I love leucie forgot to mention that he doesnt like MOST snakes. Kids crazy... 

What. He likes ball pythons and Brazilian rainbow boas. Thats about it. and just today he said if he though he could handle it he would get a retic. but he cant handle it. not the truth anyways...


 :Taz:   :Taz:   :Taz:

----------


## Neal

> If he only gets 20" long, I think the 10 will be fine.  I really don't think he'll need a 30" long tank like the 20 gal long, but if it looks like he does, he'll get one.


No I would really say 10 gal isn't fine. The 10 gal tanks are quite small. The minimum tank size sufficent for adult hognoses are 10 gal yes, however it's not really recommended.

----------


## RedDevil

> Lol, that's a good thing.
> 
> Especially if you may be allergic to the saliva, letting the Hog keep chewing you and *pumping the saliva into your system* wouldn't be the best choice to do.
> 
> I live in Arizona, where it's both hot and humid which makes it perfect for a Hog. My Hog is doing very well actually, I fed him last Thursday and he did not refuse it at all. He went right for it too. The funny thing is he doesn't strike he just takes it :].
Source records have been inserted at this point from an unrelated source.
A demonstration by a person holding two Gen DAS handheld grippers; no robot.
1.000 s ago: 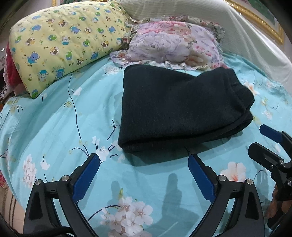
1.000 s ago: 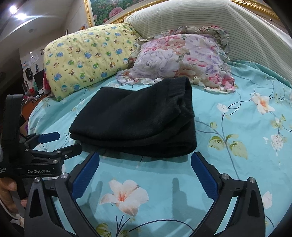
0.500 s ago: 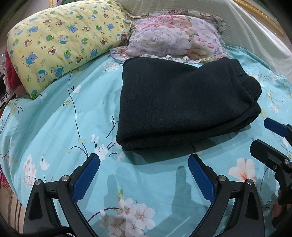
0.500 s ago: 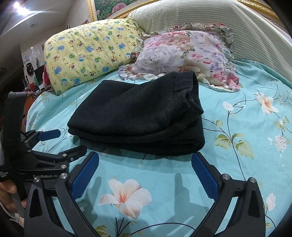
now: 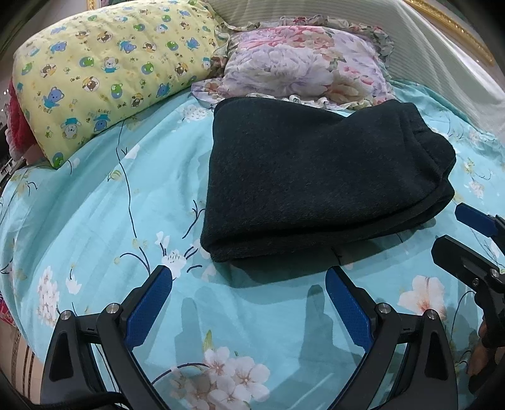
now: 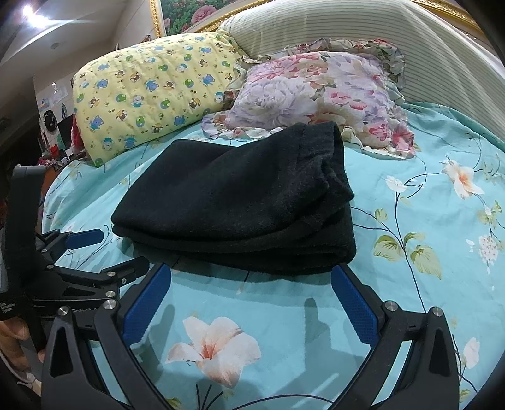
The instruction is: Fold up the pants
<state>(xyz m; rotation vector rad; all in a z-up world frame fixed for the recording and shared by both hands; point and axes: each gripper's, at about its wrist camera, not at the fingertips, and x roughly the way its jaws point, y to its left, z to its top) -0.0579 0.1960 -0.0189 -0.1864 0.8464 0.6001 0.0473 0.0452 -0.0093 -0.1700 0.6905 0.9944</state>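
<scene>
Item: black pants (image 5: 315, 176), folded into a stacked bundle at the bed's (image 5: 94, 220) centre, pillows at twelve o'clock; left tongs (image 5: 249, 302) and right tongs (image 6: 252, 299) both agape, empty, at six o'clock; folding apparently complete, only tidying or withdrawal pending.

The folded pants (image 5: 315, 176) lie on the bedsheet (image 5: 94, 220), in front of two pillows (image 6: 151, 91) set side by side against the headboard (image 6: 315, 28) behind them.
</scene>
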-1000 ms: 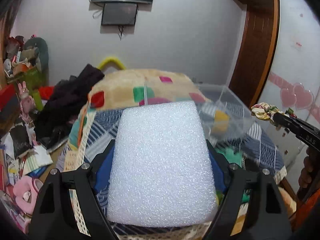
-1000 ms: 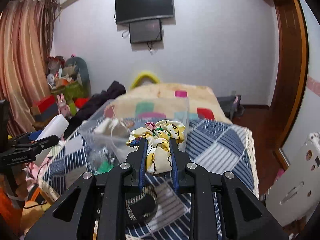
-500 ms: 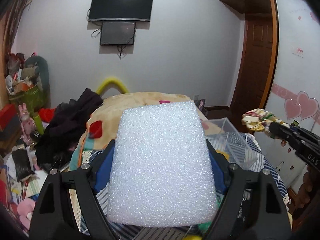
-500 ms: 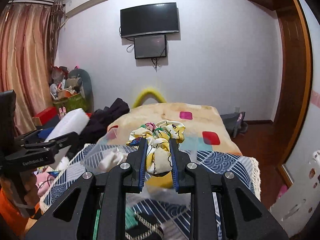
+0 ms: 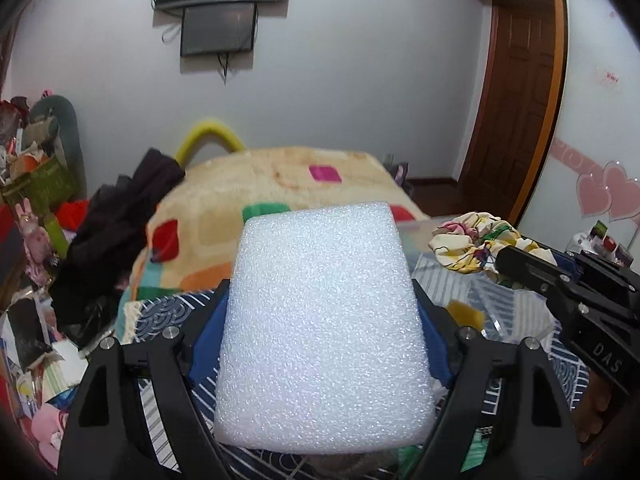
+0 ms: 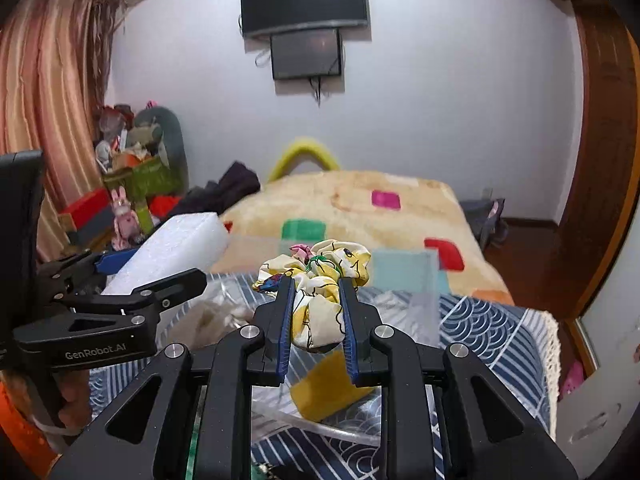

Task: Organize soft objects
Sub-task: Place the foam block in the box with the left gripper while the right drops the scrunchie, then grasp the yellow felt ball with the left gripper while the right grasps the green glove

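Left claw [image 5: 320,304] is pinching a white foam block [image 5: 324,320] between its blue-padded fingers; block is filling the middle of the left wrist view, held above the bed [image 5: 280,184]. In the right wrist view the same left claw [image 6: 156,276] is showing at left, the foam block [image 6: 172,248] sticking out forward past the fingertips, raised off the bedding.

Right claw [image 6: 316,280] is pressing its fingers onto a yellow floral scrunchie [image 6: 320,276]; fabric is bunching out above and below the blue pads. Scrunchie is hanging in the air over a clear plastic box [image 6: 404,280] that is sitting on the blue patterned cover [image 6: 488,328]. Seen from the left wrist, the right claw [image 5: 500,260] is coming in from the right edge with the scrunchie [image 5: 472,246] at its tip, just beside the foam block but not touching it, above the clear plastic box [image 5: 508,312].

A yellow piece [image 6: 328,388] is lying inside the box; what it is cannot be told.

Background: wall-mounted TV [image 6: 304,0], dark clothes pile [image 5: 116,224], clutter along the left wall, wooden door [image 5: 516,92], beige blanket with coloured squares [image 6: 360,208] lying over the far part of the bed
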A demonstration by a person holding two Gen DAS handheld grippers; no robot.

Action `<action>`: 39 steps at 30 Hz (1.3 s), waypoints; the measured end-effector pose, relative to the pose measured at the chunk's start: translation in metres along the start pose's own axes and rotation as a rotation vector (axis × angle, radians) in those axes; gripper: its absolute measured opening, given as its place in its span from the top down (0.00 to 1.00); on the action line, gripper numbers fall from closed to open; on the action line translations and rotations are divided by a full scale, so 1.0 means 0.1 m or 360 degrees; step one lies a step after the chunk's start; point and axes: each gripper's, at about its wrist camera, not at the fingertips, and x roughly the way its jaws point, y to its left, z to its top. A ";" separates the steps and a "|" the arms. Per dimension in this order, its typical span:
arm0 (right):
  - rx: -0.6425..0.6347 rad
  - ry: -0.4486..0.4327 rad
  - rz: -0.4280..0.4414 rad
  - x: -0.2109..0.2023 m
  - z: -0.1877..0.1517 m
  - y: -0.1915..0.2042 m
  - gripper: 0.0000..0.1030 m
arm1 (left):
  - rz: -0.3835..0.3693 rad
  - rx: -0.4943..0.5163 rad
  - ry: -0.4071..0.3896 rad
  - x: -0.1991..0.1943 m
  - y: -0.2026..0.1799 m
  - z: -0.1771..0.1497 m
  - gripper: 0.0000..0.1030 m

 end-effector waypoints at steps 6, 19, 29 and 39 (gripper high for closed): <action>-0.0004 0.0167 -0.0014 0.24 -0.11 -0.06 0.81 | 0.0009 0.0019 0.0076 0.27 -0.06 -0.09 0.21; -0.0046 0.0191 -0.0005 0.13 -0.09 -0.03 0.52 | -0.0103 -0.0052 0.0187 0.23 -0.02 -0.13 0.09; -0.0050 0.0021 -0.0042 -0.29 0.08 0.04 0.30 | -0.0115 -0.0033 0.0075 -0.34 -0.05 -0.07 0.01; -0.0094 -0.0039 -0.0039 -0.61 -0.14 0.23 0.24 | -0.0021 0.0056 -0.0036 -0.88 -0.02 -0.31 0.00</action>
It isn't the saliva that you need to worry about...





> No I would really say 10 gal isn't fine. The 10 gal tanks are quite small. The minimum tank size sufficent for adult hognoses are 10 gal yes, however it's not really recommended.



Ten gallons is fine.

----------


## I<3Dreamsicles

> It isn't the saliva that you need to worry about...


Idk whats right but I thought brian (dont know the spelling) from BHB (snakebytes) said that venom is just a specalized type of saliva. So.... it would be.  :Smile:

----------


## Neal

> It isn't the saliva that you need to worry about...
> 
> 
> 
> 
> 
> Ten gallons is fine.


I would never put an adult hog in a 10 gal, that's just me. A 10 gal is too small for an adult hog, atleast for me.

----------

cobweb2000 (08-12-2009),WickedBalls (08-16-2009)

----------


## RedDevil

> Idk whats right but I thought brian (dont know the spelling) from BHB (snakebytes) said that venom is just a specalized type of saliva. So.... it would be.


This about sums it up.




> I would never put an adult hog in a 10 gal, that's just me. A 10 gal is too small for an adult hog, atleast for me.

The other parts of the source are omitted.